What to produce => Go through the records and report each line holding the string "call".

Records =>
━━━━━━━━
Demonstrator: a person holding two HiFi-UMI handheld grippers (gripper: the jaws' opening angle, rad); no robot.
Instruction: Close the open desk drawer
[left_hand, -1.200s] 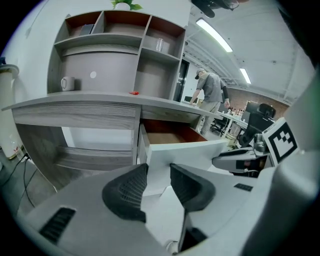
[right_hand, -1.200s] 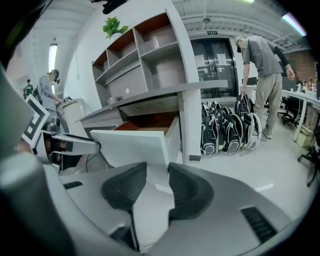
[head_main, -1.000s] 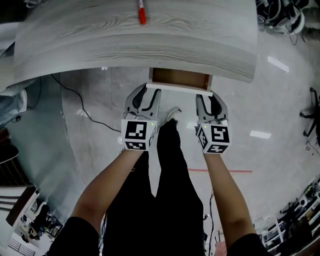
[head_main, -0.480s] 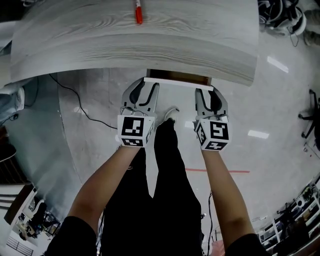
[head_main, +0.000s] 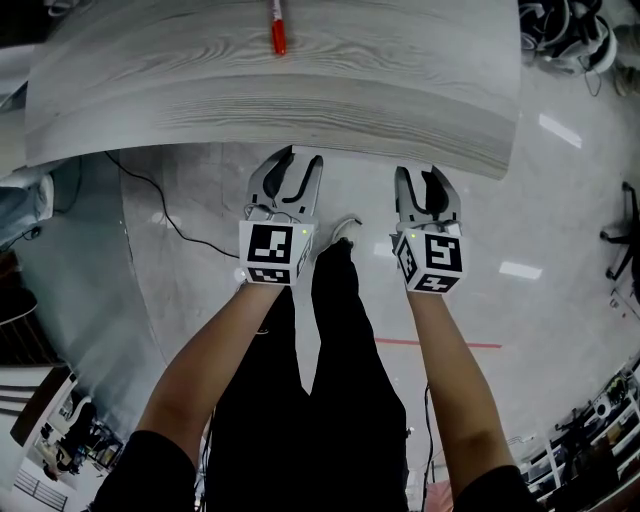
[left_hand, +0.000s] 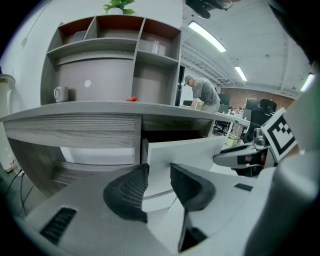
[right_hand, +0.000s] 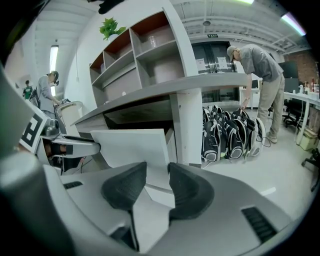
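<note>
Left tongs (head_main: 290, 160): pads slightly spread, pinching nothing; tips at the bench (head_main: 300, 90) front edge.
Red pen (head_main: 278, 30): lying on the bench top, far side.
Drawer (left_hand: 185, 152): white front just ahead of both tongs, under the bench top, dark gap above; out of sight in the head view.
Right tongs (head_main: 425, 175): pads slightly spread, empty.

pale grey wood-grain desk (head_main: 300, 100), red pen (head_main: 278, 28), white drawer front (left_hand: 185, 152), black-and-white marker cubes (head_main: 272, 255), black trousers (head_main: 335, 400)
</note>
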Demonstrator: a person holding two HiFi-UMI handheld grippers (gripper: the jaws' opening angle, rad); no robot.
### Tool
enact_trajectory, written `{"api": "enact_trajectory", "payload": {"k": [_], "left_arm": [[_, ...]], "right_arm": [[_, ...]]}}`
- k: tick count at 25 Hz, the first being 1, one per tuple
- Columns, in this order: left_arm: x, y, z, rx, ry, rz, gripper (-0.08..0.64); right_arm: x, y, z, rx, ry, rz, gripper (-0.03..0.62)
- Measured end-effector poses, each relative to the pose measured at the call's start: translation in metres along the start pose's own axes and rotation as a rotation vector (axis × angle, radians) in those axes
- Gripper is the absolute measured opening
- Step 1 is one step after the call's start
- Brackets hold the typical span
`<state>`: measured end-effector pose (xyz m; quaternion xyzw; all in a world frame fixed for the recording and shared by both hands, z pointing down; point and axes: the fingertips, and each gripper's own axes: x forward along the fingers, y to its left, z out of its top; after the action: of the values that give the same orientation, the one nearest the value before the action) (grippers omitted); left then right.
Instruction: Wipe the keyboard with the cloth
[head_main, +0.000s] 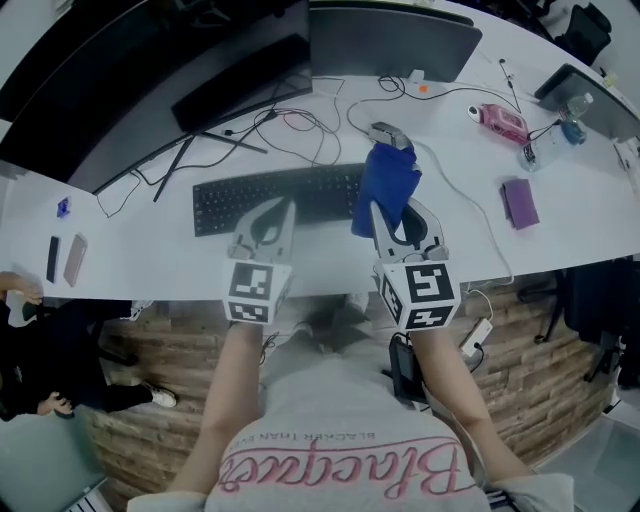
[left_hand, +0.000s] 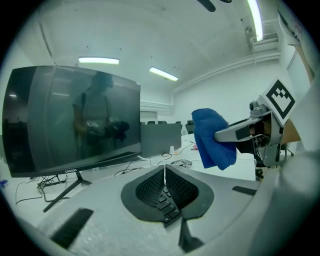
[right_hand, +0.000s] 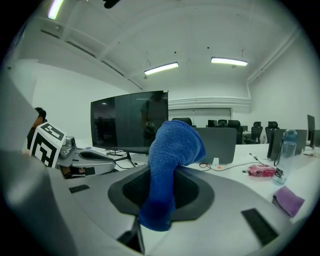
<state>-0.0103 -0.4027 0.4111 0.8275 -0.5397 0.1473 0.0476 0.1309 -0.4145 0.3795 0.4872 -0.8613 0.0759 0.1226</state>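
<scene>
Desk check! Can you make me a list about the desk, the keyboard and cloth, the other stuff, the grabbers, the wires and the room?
Surface: curved white desk, bare in front of the keyboard.
Job's things: black keyboard lies flat; blue cloth hangs by its right end.
Clutter: grey mouse, pink case, purple pouch, water bottle.
Grippers: left gripper shut and empty, above the keys; right gripper shut on the cloth.
Cables: dark cables tangled behind the keyboard.
Surroundings: big dark monitor; ceiling lights on.
</scene>
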Motion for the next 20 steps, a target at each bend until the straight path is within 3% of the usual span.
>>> {"api": "enact_trajectory", "payload": {"k": [9,20], "left_arm": [[-0.069,0.011,0.014,0.042,-0.078,-0.026,0.006],[-0.135,0.018,0.033,0.056,-0.199,-0.022,0.006]], "right_arm": [[-0.015,0.101,0.013,-0.045,-0.058,0.061,0.091],[-0.040,0.185,0.021,-0.117,-0.107,0.092,0.091]]}}
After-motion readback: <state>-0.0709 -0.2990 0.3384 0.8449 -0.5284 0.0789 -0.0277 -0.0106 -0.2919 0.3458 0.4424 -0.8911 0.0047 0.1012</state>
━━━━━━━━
Expected answer =>
- Measured end-effector poses, each relative to the pose measured at the call's start: translation in metres along the start pose's own axes and rotation as a rotation vector (axis × angle, radians) in those axes
- Step 1 is one step after the call's start

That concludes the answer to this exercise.